▶ _Task_
Keep the text of the data exactly as it is and omit each picture from the copy.

━━━━

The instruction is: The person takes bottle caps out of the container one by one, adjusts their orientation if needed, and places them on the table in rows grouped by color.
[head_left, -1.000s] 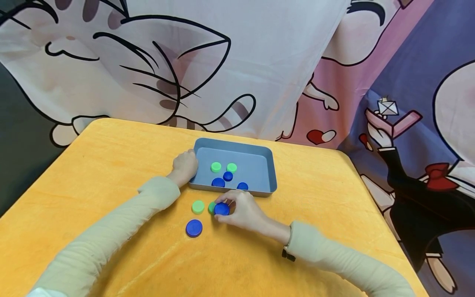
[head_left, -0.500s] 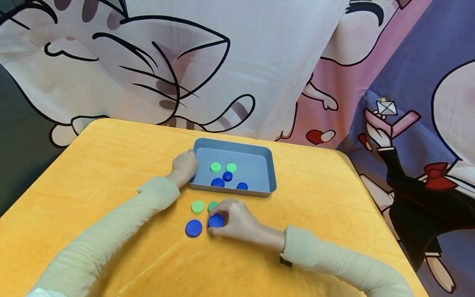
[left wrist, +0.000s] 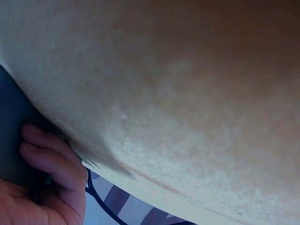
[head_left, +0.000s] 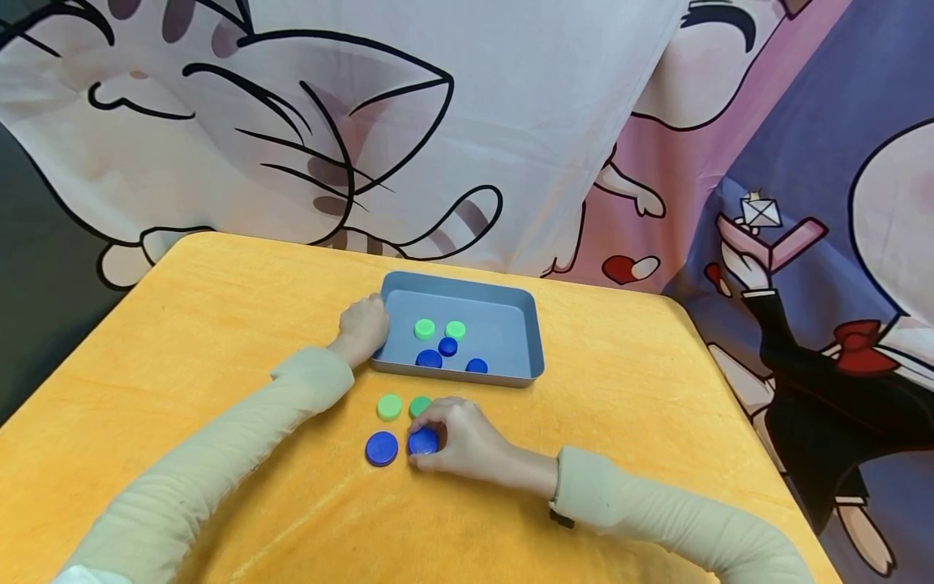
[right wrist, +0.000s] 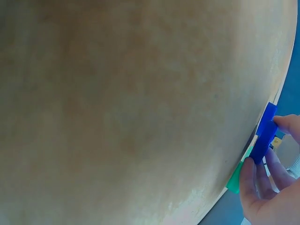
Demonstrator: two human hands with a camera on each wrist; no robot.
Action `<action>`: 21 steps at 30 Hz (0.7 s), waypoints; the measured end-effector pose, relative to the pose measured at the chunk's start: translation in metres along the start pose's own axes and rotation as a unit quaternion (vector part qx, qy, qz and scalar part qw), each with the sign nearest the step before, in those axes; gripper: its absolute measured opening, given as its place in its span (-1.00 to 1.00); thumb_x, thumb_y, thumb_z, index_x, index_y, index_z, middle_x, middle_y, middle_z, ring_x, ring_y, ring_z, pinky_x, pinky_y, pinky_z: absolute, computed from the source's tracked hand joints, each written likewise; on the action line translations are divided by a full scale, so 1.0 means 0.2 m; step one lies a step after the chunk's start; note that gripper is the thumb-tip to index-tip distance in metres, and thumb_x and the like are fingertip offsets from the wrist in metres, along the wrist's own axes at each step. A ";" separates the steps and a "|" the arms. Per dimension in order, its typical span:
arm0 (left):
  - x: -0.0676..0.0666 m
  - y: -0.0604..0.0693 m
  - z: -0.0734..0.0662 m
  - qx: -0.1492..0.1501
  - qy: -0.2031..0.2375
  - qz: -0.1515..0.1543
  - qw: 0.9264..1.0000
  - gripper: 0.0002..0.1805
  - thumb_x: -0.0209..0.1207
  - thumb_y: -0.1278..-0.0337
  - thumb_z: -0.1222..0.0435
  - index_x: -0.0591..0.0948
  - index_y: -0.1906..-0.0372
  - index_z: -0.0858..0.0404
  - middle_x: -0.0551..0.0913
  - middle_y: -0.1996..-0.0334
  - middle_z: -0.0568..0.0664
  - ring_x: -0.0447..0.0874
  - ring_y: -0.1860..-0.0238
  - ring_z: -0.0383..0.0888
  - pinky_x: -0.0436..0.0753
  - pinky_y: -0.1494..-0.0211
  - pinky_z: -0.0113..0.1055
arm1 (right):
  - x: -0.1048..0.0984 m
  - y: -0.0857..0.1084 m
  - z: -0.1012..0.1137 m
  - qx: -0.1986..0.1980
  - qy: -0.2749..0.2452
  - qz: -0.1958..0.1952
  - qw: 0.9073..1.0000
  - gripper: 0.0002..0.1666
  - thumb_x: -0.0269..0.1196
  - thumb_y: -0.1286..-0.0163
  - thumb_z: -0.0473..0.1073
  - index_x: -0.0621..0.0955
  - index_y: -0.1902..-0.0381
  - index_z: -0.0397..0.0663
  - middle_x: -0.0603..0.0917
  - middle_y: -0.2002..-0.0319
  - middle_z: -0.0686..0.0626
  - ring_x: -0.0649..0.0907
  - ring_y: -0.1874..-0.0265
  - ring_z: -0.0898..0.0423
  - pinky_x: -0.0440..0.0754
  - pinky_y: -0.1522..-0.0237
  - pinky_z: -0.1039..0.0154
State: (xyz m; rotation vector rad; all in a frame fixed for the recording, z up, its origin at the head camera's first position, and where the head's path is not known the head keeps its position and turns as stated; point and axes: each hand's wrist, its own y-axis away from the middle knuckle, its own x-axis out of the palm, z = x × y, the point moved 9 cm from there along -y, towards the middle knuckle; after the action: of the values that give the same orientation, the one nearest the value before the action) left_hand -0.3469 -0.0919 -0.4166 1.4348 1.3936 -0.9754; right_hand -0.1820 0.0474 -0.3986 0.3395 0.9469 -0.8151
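On the near side of a blue-grey rectangular tray (head_left: 503,332), the right hand (head_left: 464,438) pinches a round blue plastic disc (head_left: 422,441) just right of its lookalike (head_left: 382,448), while the left hand (head_left: 362,328) grips the tray's left end, lol.

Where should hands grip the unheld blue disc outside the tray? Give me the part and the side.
Pinch the blue disc by opposite points of its round rim, probably best from above and the person's left: it lies flat, the right hand with its held disc sits at its right, and the light green disc lies beyond.
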 end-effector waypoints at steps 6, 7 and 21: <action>0.00 0.00 0.00 0.002 0.002 0.001 1.000 -0.66 -0.16 -0.42 0.30 0.45 0.00 0.52 0.63 0.29 0.30 0.69 0.29 0.08 0.69 0.24 -0.09 | 0.02 0.00 0.00 -0.003 -0.005 0.013 1.000 -0.67 0.48 -0.06 -0.01 0.71 0.21 0.06 0.73 0.25 0.15 0.58 0.26 0.33 0.53 0.22 0.56; 0.00 0.00 0.00 0.002 0.002 0.003 1.000 -0.66 -0.16 -0.43 0.30 0.45 0.00 0.52 0.63 0.29 0.30 0.68 0.30 0.07 0.69 0.24 -0.10 | 0.02 0.00 0.00 -0.004 -0.006 0.014 1.000 -0.67 0.48 -0.06 -0.01 0.71 0.21 0.06 0.73 0.26 0.15 0.58 0.27 0.33 0.53 0.23 0.56; 0.00 0.01 0.00 0.005 0.007 0.003 1.000 -0.66 -0.16 -0.43 0.31 0.45 -0.01 0.52 0.63 0.28 0.31 0.68 0.29 0.08 0.69 0.24 -0.09 | 0.02 0.00 0.00 -0.005 0.001 0.012 1.000 -0.65 0.49 -0.04 0.01 0.71 0.21 0.07 0.72 0.27 0.16 0.56 0.32 0.32 0.50 0.29 0.55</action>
State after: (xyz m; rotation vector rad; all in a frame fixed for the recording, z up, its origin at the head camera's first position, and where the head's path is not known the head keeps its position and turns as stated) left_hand -0.3451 -0.0922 -0.4155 1.4553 1.3963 -0.9711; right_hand -0.1805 0.0455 -0.4024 0.3422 0.9460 -0.7876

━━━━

▶ _Task result_
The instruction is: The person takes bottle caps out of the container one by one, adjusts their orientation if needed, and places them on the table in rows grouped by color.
[head_left, -1.000s] 
[head_left, -0.500s] 
[left wrist, +0.000s] 
[head_left, +0.000s] 
[right wrist, +0.000s] 
Demonstrator: two human hands with a camera on each wrist; no robot.
Action `<action>`: 21 steps at 30 Hz (0.7 s), waypoints; the measured end-effector pose, relative to the pose measured at the chunk's start: translation in metres along the start pose's own axes and rotation as a unit quaternion (vector part qx, qy, qz and scalar part qw), each with the sign nearest the step before, in those axes; gripper: its absolute measured opening, given as its place in its span (-1.00 to 1.00); thumb_x, thumb_y, thumb_z, index_x, index_y, index_z, middle_x, middle_y, middle_z, ring_x, ring_y, ring_z, pinky_x, pinky_y, pinky_z: absolute, computed from the source's tracked hand joints, each written likewise; on the action line translations are divided by a full scale, so 1.0 means 0.2 m; step one lies a step after the chunk's start; note that gripper is the thumb-tip to index-tip distance in metres, and thumb_x and the like are fingertip offsets from the wrist in metres, along the wrist's own axes at each step. A ";" separates the steps and a "|" the arms. Per dimension in order, its typical span:
arm0 (left):
  - x: -0.0676..0.0666 m
  - y: -0.0604..0.0693 m
  - z: -0.0734..0.0662 m
  - qx: -0.1492..0.1501
  - qy: -0.2031..0.2375
  - qz: -0.1515..0.1543
  - qw: 0.9264..1.0000
  - gripper: 0.0002..0.1805
  - thumb_x: -0.0209..0.1207
  - thumb_y: -0.1278..-0.0337
  - thumb_z: -0.1222..0.0435
  - index_x: -0.0591..0.0948
  - index_y: -0.1906..-0.0372
  - index_z: -0.0858..0.0404
  - middle_x: -0.0551..0.0913
  - middle_y: -0.1996..-0.0334
  - middle_z: -0.0568..0.0664
  - ring_x: -0.0447..0.0874
  - ring_y: -0.1860..-0.0238
  - ring_z: -0.0383..0.0888
  - pinky_x: -0.0436..0.0753
  - pinky_y: -0.1494..-0.0211
  - pinky_z: -0.0113..0.1055
arm1 (right):
  - x: -0.1048..0.0984 m
  - y: -0.0857..0.1084 m
  - z: -0.1012..0.1137 m
  - qx: -0.1986..0.1980
  - qy: -0.2749..0.2452
  - qz: -0.1958..0.1952
  - qw: 0.9073..1.0000
  - gripper: 0.0002..0.1666
  - thumb_x: -0.0269..0.1196
  - thumb_y: -0.1286..-0.0163
  - thumb_z: -0.0473..0.1073
  - index_x: -0.0621..0.0955
  - index_y: -0.1902..-0.0381
  - index_z: -0.0397..0.0663
  - middle_x: -0.0603..0.0917
  - middle_y: -0.2002..-0.0319
  - middle_z: -0.0686..0.0626
  - ring_x: -0.0649..0.0907
  - ring_y: -0.1874..-0.0265
  - ring_z: -0.0898..0.0423
  - pinky_x: -0.0440..0.0754
  - pinky_y: -0.1522..-0.0237
  - pinky_z: -0.1039..0.0154
State: (xyz m; rotation vector rad; all in a frame fixed for the recording, z up, its origin at the head camera's first position, and where the head's path is not known the head keeps its position and turns as stated; point and axes: each hand's wrist, its own y-axis away from the middle knuckle, its own x-axis out of the palm, z = x × y, the point moved 9 cm from there along -y, towards the middle knuckle; after the action: of the values that give the same orientation, the one nearest the value before the action) left_hand -0.3469 -0.0919 -0.4166 1.4348 1.3936 -0.9754; right_hand -0.1820 0.0474 -0.3986 0.3395 0.9469 -0.8151
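On the near side of a blue-grey rectangular tray (head_left: 503,332), the right hand (head_left: 464,438) pinches a round blue plastic disc (head_left: 422,441) just right of its lookalike (head_left: 382,448), while the left hand (head_left: 362,328) grips the tray's left end, lol.

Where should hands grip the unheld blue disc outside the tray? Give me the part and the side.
Pinch the blue disc by opposite points of its round rim, probably best from above and the person's left: it lies flat, the right hand with its held disc sits at its right, and the light green disc lies beyond.
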 end-effector waypoints at steps 6, 7 and 21: <action>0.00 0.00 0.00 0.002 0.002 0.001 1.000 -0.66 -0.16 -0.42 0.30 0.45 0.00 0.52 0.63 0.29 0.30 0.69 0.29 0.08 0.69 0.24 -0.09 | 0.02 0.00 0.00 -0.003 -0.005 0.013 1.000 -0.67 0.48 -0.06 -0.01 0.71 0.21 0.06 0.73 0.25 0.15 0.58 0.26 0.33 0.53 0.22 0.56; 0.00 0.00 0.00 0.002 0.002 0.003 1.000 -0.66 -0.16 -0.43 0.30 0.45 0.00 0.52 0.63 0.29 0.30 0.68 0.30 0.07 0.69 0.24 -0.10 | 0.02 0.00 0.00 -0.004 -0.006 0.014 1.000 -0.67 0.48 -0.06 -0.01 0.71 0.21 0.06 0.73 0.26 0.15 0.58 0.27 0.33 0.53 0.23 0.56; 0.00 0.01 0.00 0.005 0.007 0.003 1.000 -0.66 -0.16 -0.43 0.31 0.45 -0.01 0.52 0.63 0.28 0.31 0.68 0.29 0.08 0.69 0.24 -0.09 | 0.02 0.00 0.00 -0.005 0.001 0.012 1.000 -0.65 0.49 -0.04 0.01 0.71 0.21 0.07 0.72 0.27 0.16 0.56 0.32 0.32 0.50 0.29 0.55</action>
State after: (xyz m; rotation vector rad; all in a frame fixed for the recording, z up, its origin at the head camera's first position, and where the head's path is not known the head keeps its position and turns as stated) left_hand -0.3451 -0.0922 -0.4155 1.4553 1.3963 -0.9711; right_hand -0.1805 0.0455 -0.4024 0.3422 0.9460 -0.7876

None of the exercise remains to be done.